Compared with the prior art, the system has the following advantages:

(1) a novel auxiliary registration system based on deep learning is provided. The traditional multi-modal registration method uses mutual information as a loss function, and whether the mutual information can realize accurate registration depends on whether a good initialization process exists or not, namely whether a sufficient number of correct pairing relations can be known at the beginning of optimization. According to the invention, the target modal image is generated through the GAN network, and a good initialization process is provided for the traditional registration method through modal conversion, so that the registration precision is improved;

(2) the registration time of the conventional registration method is shortened. Because a GAN network is used for converting a source mode into a target mode and inputting the target mode into the traditional registration method, image features are easier to extract, so that the registration time is shortened, and the average registration time is shortened by 14 seconds through statistics of the registration time of a number of samples;

(3) the GAN network has excellent learning effect on images of various modes, is not limited to DWI, DCE, fMRI, even CT and other images, so that the GAN network with different functions can be obtained by only feeding the images of the corresponding modes for training so as to assist in the registration among different modes;

(4) network training data is readily available. The GAN network has low requirements on training data, and only needs that the input source image has good level correspondence with the target image and clear organization outline. By changing the structure of the GAN network (e.g., Cycle-GAN), training can be accomplished even with unpaired datasets.

Drawings

Fig. 1 is a diagram of a GAN training process.

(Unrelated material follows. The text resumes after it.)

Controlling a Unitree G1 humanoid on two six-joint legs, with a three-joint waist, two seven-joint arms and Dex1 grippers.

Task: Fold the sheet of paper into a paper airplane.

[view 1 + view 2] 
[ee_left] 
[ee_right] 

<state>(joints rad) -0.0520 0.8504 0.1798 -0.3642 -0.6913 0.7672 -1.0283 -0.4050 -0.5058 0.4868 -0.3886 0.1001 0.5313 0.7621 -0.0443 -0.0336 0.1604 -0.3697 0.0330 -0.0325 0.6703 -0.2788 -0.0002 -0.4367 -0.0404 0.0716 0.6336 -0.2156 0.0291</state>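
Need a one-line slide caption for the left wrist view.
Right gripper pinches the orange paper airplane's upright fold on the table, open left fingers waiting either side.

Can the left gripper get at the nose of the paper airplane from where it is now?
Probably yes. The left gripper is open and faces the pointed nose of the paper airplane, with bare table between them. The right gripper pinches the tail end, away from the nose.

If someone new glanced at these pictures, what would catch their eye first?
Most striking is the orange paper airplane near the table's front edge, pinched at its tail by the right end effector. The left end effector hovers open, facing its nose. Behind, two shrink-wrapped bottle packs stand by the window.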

Fig. 2 is a GAN assisted registration flow diagram.

Fig. 3 shows the result of the conventional pre-registration.

Fig. 4 is a diagram of a generator network structure in the present invention.

Fig. 5 is a diagram showing the structure of a discriminator network in the present invention.

Fig. 6 is a diagram illustrating the effect of generating a simulated DCE for a GAN network.

Fig. 7 shows the generation of the deformation field after ANTs registration.

Fig. 8 is a comparison of GAN assisted registration and ANTs registration results. Wherein (a), (b) and (c) are three cases.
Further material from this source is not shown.